In Oxford’s teaching environment, where face to face and small group teaching are the norm, the main roles for educational technology are probably:

GENERAL EDUCATIONAL TECHNOLOGY

However, there is a considerable body of research out there on the efficacy of educational technology.

In a meta-analysis of 25 meta-analyses with minimal overlap in primary literature, encompassing 1,055 primary studies, Tamin et at. (2011) found that educational technology led to a mean 12% higher in attainment vs controls but that:

“effect sizes pertaining to computer technology used as “support for cognition” were significantly greater than those related to computer use for “presentation of content.” Taken together with the current study, there is the suggestion that one of technology’s main strengths may lie in supporting students’ efforts to achieve rather than acting as a tool for delivering content.”

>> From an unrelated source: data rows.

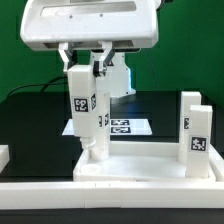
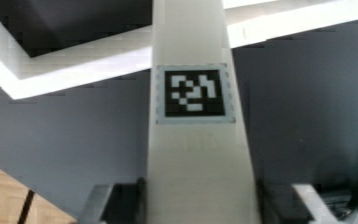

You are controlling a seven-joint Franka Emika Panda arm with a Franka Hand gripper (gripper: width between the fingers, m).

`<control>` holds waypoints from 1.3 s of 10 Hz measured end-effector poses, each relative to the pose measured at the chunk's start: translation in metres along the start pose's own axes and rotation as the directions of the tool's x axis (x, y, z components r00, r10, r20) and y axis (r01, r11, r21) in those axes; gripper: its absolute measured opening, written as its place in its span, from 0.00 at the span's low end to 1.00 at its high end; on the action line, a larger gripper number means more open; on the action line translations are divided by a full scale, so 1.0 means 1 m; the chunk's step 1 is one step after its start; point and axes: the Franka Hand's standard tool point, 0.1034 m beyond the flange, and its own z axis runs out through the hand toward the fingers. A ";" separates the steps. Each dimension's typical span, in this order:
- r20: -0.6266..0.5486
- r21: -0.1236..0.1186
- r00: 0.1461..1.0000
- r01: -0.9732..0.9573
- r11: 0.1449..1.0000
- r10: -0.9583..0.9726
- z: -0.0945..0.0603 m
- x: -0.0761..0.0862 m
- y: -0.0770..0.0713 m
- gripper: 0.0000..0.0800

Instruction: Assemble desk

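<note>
The white desk top (image 1: 135, 163) lies flat at the front. My gripper (image 1: 88, 66) is shut on the upper part of a white square leg (image 1: 84, 118) that stands almost upright in the top's corner socket at the exterior view's left. A second tagged leg (image 1: 194, 132) stands upright in the corner at the exterior view's right. In the wrist view the held leg (image 2: 197, 130) runs through the middle with its tag facing the camera. My gripper (image 2: 202, 208) has one finger on each side of it, dark pads against its faces. The desk top's white rim (image 2: 51, 75) shows beyond it.
The marker board (image 1: 126, 126) lies on the black table behind the desk top. A long white rail (image 1: 100, 197) runs along the front edge, and a white block (image 1: 4, 155) sits at the exterior view's left. White robot housing stands behind the gripper.
</note>
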 end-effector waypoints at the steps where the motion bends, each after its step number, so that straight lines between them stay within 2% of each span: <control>1: 0.000 -0.003 1.000 0.029 1.000 -0.029 -0.001 0.001 0.006 0.36; 2: -0.001 -0.008 0.999 0.038 0.999 -0.038 -0.004 0.005 0.022 0.36; 3: 0.006 -0.002 1.000 0.025 1.000 -0.025 -0.005 0.006 0.025 0.36; 6: -0.037 0.003 0.999 0.003 1.000 -0.003 -0.003 0.009 0.012 0.36; 8: -0.046 -0.003 0.999 -0.007 1.000 0.007 0.010 -0.001 0.000 0.36; 13: -0.018 -0.012 1.000 0.009 1.000 -0.009 0.024 -0.015 -0.003 0.36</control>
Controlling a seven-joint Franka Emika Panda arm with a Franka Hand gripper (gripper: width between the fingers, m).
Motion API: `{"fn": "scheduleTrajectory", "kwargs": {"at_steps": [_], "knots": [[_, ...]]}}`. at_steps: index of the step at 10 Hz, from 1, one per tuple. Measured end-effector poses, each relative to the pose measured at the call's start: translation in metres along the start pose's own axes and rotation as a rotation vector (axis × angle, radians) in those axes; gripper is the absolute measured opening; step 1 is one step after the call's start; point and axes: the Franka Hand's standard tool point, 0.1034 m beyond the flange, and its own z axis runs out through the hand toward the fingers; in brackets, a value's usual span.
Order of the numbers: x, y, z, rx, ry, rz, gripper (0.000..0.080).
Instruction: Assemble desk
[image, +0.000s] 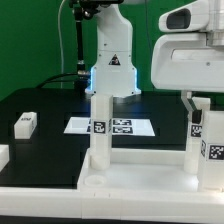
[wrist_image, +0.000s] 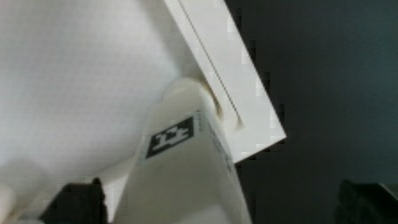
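Currently the hand (wrist_image: 222, 204) stands wide and holds nothing. In the wrist view its two dark fingertips (wrist_image: 80, 201) show blurred and well apart, and a white square-section leg (wrist_image: 178, 180) runs between them with neither tip visibly touching it. That leg carries a black-and-white tag (wrist_image: 173, 135) and meets the desk panel (wrist_image: 98, 90) at a round corner socket (wrist_image: 206, 95), just beside the panel's raised rim (wrist_image: 231, 70).

In the exterior view the panel lies flat on the black surface (image: 50, 105) in the foreground, rim up, with legs standing upright from its corners. One upright leg (image: 100, 140) rises toward the exterior view's left, with a tag on its face. A second upright leg (image: 196, 140) stands at the exterior view's right, also tagged. The hand's bulky white body hangs directly over this second one (whether it is the same leg the wrist view shows, I cannot say for certain).

A loose leg (image: 26, 123) lies on its side on the surface at the exterior view's left, well apart from the panel and from the hand. The marker board (image: 125, 127) lies flat behind the panel, between it and the base of the robot arm (image: 112, 55)
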Motion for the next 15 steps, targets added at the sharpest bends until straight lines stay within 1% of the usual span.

Higgins et al. (2012) carried out a similar meta-analysis of 48 meta-analyses. Although it was based on research in schools, its principles are equally applicable in HE. They were more cautious about the general impact of educational technology:

“the correlational and experimental evidence does not offer a convincing case for the general impact of digital technology on learning outcomes”

But did find evidence for the benefits of certain approaches to the use of educational technology:

  • Collaborative use of technology (in pairs or small groups) is usually more effective than individual use, though some pupils, especially younger children, may need guidance in how to collaborate effectively and responsibly.
  • Technology can be as powerful as a short but focused intervention to improve learning, particularly when there is regular and frequent use (about three times a week) over the course of about a term (5 - 10 weeks). Sustained use over a longer period is usually less effective at providing this kind of boost to attainment.
  • Remedial and tutorial use of technology can be particularly practical for lower attaining pupils, those with special educational needs or those from disadvantaged backgrounds in providing intensive support to enable them to catch up with their peers.
  • In researched interventions, technology is best used as a supplement to normal teaching rather than as a replacement for it. This suggests some caution in the way in which technology is adopted or embedded in schools.

Higgins, S., Xiao, Z., and Katsipataki, M., 2012. The Impact of Digital Technology on Learning: A Summary for the Education Endowment Foundation. University of Durham/Education Endowment Foundation. 52pp.

Tamim, R. M., Bernard, R. M., Borokhovsi, E., Abrami, P. C., & Schmid, R. F., 2011. What Forty Years of Research Says About the Impact of Technology on Learning: A Second-Order Meta-Analysis and Validation Study. Review of Educational Research, 81(1), 4–28.

To support these more general studies, several studies have looked at the impact of individual technologies.

Audience response

Kay, R.H and LeSage, A., 2009. Examining the benefits and challenges of using audience response systems: A review of the literature. Computers and Education, 53(3): 819-827

Preszler, R.W., Dawe, A., Shuster, C.B. and Schuster, M., 2007. Assessment of the effects of student response systems on student learning and attitutudes over a broad range of biology courses. CBE-Life Sciences Education, 6(1): 29-41

Peer ASSESSMENT

Although a review of secondary school studies, and also including self-assessment alongside peer assessment, in their systematic review Sebba et al., 2008, reported that most studies reported some positive outcomes including: pupil attainment (9 out of 15 studies); pupil self esteem (7 out of 9 studies) and increased engagement with learning (17 out of 20 studies).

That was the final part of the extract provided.